WHAT THIS TASK INVOLVES =>
Print out the whole listing below exactly as it is written.
- - -
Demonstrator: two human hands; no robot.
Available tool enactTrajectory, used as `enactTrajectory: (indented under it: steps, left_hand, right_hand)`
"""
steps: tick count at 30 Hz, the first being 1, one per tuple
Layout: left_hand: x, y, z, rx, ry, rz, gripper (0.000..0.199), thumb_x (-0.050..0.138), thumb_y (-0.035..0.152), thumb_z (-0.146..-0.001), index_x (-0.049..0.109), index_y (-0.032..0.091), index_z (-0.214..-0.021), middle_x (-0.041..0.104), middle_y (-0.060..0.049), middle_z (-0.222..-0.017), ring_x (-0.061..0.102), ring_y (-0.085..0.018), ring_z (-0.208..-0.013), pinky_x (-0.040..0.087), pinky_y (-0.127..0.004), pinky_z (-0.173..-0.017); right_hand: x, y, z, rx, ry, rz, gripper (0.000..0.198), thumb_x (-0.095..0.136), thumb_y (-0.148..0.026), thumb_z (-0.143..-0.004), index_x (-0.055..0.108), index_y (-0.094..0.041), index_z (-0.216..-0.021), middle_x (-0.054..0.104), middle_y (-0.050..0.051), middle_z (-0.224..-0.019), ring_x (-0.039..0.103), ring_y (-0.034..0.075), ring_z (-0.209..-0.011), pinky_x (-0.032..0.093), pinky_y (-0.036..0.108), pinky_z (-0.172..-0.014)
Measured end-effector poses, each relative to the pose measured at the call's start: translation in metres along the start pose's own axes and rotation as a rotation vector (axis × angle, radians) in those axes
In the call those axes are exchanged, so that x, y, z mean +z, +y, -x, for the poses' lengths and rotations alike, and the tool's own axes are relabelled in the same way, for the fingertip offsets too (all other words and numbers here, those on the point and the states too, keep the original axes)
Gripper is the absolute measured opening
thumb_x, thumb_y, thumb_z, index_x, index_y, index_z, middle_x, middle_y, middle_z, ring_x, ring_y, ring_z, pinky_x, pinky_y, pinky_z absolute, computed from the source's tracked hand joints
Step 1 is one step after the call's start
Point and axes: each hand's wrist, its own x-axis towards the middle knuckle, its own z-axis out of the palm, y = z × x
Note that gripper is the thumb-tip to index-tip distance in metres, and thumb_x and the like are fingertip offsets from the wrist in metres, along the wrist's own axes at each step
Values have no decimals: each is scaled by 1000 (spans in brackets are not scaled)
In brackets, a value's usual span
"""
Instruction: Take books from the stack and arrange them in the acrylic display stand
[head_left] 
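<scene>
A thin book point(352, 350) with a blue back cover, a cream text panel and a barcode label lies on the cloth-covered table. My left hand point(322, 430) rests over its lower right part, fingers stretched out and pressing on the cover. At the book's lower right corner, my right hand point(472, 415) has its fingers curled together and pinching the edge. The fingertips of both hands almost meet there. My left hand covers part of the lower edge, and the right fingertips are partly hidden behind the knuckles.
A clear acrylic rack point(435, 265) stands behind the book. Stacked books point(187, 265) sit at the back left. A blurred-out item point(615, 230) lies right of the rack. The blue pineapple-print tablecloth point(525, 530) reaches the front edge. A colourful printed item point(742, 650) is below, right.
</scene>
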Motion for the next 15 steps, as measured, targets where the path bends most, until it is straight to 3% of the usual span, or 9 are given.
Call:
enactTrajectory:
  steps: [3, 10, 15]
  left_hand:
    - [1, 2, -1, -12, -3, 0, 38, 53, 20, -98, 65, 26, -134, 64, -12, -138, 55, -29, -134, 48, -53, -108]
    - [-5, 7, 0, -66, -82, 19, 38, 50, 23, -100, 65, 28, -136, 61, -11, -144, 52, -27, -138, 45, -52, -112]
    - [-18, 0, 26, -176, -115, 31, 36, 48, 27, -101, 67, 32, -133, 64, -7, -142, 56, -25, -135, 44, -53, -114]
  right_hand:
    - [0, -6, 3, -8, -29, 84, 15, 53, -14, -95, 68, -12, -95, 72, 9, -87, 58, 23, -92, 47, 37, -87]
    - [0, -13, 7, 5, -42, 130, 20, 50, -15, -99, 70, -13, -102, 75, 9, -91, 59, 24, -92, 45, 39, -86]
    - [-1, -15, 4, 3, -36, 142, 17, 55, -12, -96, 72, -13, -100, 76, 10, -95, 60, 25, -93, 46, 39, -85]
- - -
SOLUTION TO THE EXERCISE =>
Demonstrator: two human hands; no robot.
Available tool enactTrajectory, used as `enactTrajectory: (indented under it: steps, left_hand, right_hand)`
"""
steps: tick count at 30 Hz, the first being 1, one per tuple
Layout: left_hand: x, y, z, rx, ry, rz, gripper (0.000..0.199), thumb_x (-0.050..0.138), thumb_y (-0.035..0.152), thumb_z (-0.146..-0.001), index_x (-0.049..0.109), index_y (-0.032..0.091), index_z (-0.214..-0.021), middle_x (-0.041..0.104), middle_y (-0.060..0.049), middle_z (-0.222..-0.017), ring_x (-0.061..0.102), ring_y (-0.085..0.018), ring_z (-0.208..-0.013), pinky_x (-0.040..0.087), pinky_y (-0.127..0.004), pinky_z (-0.173..-0.017); right_hand: x, y, z, rx, ry, rz, gripper (0.000..0.198), thumb_x (-0.095..0.136), thumb_y (-0.148..0.026), thumb_z (-0.143..-0.004), index_x (-0.055..0.108), index_y (-0.094..0.041), index_z (-0.216..-0.021), middle_x (-0.054..0.104), middle_y (-0.050..0.051), middle_z (-0.224..-0.019), ring_x (-0.039..0.103), ring_y (-0.034..0.075), ring_z (-0.209..-0.011), pinky_x (-0.032..0.093), pinky_y (-0.036..0.108), pinky_z (-0.172..-0.014)
Measured end-effector poses, each relative to the pose measured at the call's start: translation in metres along the start pose's own axes and rotation as a rotation vector (axis × angle, radians) in those axes
In the call those axes are exchanged, so that x, y, z mean +z, +y, -x, for the poses' lengths and rotations alike, and the tool's own axes are relabelled in the same way, for the fingertip offsets too (all other words and numbers here, those on the point and the states too, keep the original axes)
Gripper is the absolute measured opening
thumb_x, thumb_y, thumb_z, index_x, index_y, index_z, middle_x, middle_y, middle_z, ring_x, ring_y, ring_z, pinky_x, pinky_y, pinky_z absolute, computed from the source's tracked hand joints
Step 1 is one step after the call's start
Point and axes: each hand's wrist, its own x-axis towards the middle knuckle, its own z-axis out of the palm, y = z × x
Note that gripper is the thumb-tip to index-tip distance in metres, and thumb_x and the like are fingertip offsets from the wrist in metres, along the wrist's own axes at each step
Values have no decimals: each is scaled by 1000 (spans in brackets are not scaled)
In brackets, a value's usual span
"""
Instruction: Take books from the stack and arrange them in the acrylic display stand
[head_left] 
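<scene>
A thin book point(352, 350) with a blue back cover, a cream text panel and a barcode label lies on the cloth-covered table. My left hand point(322, 430) rests over its lower right part, fingers stretched out and pressing on the cover. At the book's lower right corner, my right hand point(472, 415) has its fingers curled together and pinching the edge. The fingertips of both hands almost meet there. My left hand covers part of the lower edge, and the right fingertips are partly hidden behind the knuckles.
A clear acrylic rack point(435, 265) stands behind the book. Stacked books point(187, 265) sit at the back left. A blurred-out item point(615, 230) lies right of the rack. The blue pineapple-print tablecloth point(525, 530) reaches the front edge. A colourful printed item point(742, 650) is below, right.
</scene>
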Motion for the next 15 steps, as measured, targets where the path bends most, until it is straight to 3% of the usual span, or 9 are given.
Call:
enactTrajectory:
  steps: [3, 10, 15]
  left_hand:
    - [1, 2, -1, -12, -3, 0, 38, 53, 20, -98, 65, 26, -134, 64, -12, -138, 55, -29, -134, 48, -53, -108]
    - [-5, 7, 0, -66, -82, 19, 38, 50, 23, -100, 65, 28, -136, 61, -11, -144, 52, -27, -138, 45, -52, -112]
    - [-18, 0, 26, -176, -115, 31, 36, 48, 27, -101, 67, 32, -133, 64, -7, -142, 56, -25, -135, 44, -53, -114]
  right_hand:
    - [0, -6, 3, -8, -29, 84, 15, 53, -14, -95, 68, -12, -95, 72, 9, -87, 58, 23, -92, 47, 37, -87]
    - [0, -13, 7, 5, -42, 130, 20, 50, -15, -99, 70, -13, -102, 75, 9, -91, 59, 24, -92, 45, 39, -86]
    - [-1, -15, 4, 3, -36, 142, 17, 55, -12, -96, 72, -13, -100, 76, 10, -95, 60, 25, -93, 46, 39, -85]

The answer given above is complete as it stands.